The country almost reached rice-self sufficiency. Rice is no longer being smuggled. It’s just that more and more Filipino farmers are planting rice now that “all notices of coverage will have been served for lands covered by comprehensive agrarian reform.”
Including, of course, the Presidential family’s very own Hacienda Luisita (appropriately distributed through lottery). “I come from a dizzy land where the lottery is the basis of reality,” said Jorge Luis Borges. Those who get the best lots are plain lucky. Or so the winners say.
Neoliberal Idiocy
Naturally, all this is nothing but idiocy.

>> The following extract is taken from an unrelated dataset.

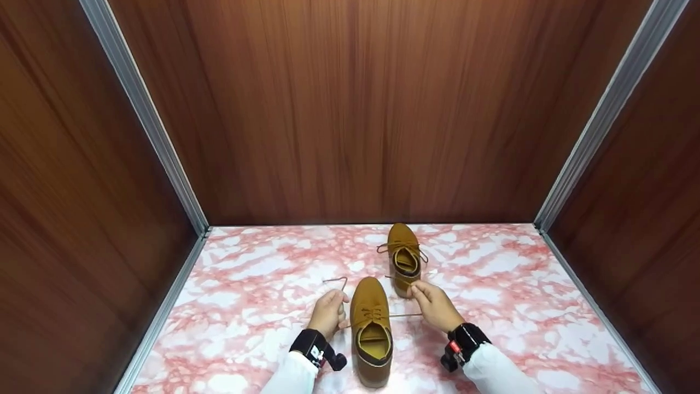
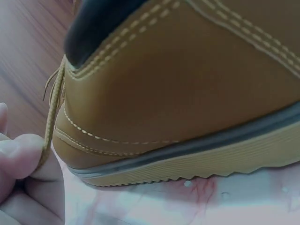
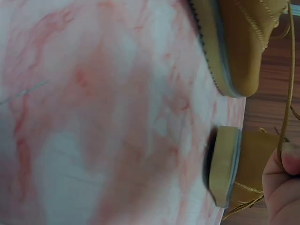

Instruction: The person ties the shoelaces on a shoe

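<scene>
A tan lace-up shoe (image 1: pixel 369 293) stands upright between the two hands, its toe pointing away from me. At its left, my left hand (image 1: pixel 327 313) pinches one end of the shoelace (image 2: pixel 53 103) between thumb and curled fingers. My right hand (image 1: pixel 436 307), to the right of the shoe, pinches the other shoelace end (image 3: pixel 290 84). Both ends run outward from the shoe's eyelets, and loose tips stick out beyond the fingers. The left wrist view shows the shoe's stitched side (image 2: pixel 140 93) close up.
A matching shoe (image 1: pixel 403 241) stands further back, just beyond my right hand, its laces tied in a bow. Both shoes are on a red-and-white marbled surface (image 1: pixel 246 306). Brown wood-grain panels (image 1: pixel 350 109) with metal edge strips (image 1: pixel 158 120) enclose it at the back and sides.
</scene>
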A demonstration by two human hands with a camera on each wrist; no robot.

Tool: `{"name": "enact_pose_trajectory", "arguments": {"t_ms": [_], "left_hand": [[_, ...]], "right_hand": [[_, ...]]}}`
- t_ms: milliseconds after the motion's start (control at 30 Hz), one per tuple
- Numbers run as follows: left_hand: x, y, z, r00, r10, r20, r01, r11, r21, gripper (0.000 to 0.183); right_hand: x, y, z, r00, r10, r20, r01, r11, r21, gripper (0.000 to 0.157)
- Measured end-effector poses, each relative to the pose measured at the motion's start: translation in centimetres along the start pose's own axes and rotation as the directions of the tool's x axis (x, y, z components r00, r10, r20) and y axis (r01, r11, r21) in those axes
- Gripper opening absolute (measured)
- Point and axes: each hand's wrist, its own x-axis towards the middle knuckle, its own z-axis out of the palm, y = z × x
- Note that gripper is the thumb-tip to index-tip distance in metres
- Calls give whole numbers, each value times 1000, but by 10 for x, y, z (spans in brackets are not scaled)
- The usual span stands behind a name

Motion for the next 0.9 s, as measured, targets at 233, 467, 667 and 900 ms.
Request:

If the original Greek idios means “private” in the sense of personal possessions, then what do you call the Aquino regime’s clinging to a neoliberal dogma that equates profit-interests with the ultimate good?
How else can one define the way the customary empty rhetoric and endless litanies of rosy figures stand in stark contrast to the daily grind of rising poverty, inequality, hunger, price hikes, and joblessness?
The truth is that the recently delivered SONA is reflective of a rabidly profit-oriented neoliberal agenda of concentrating all the wealth in fewer and fewer hands that is imposed at the expense of the rights and interests of the impoverished majority.
It is this neoliberal idiocy that has become the common sense governing much thinking today, the very dogma transforming many into idiotes concerned only with the private accumulation of wealth.
“How wonderful it is to be a Filipino in these times,” said the President. How wonderful indeed.
New Speak
There is no more graft and corruption, only the remnants of the Arroyo administration’s shenanigans.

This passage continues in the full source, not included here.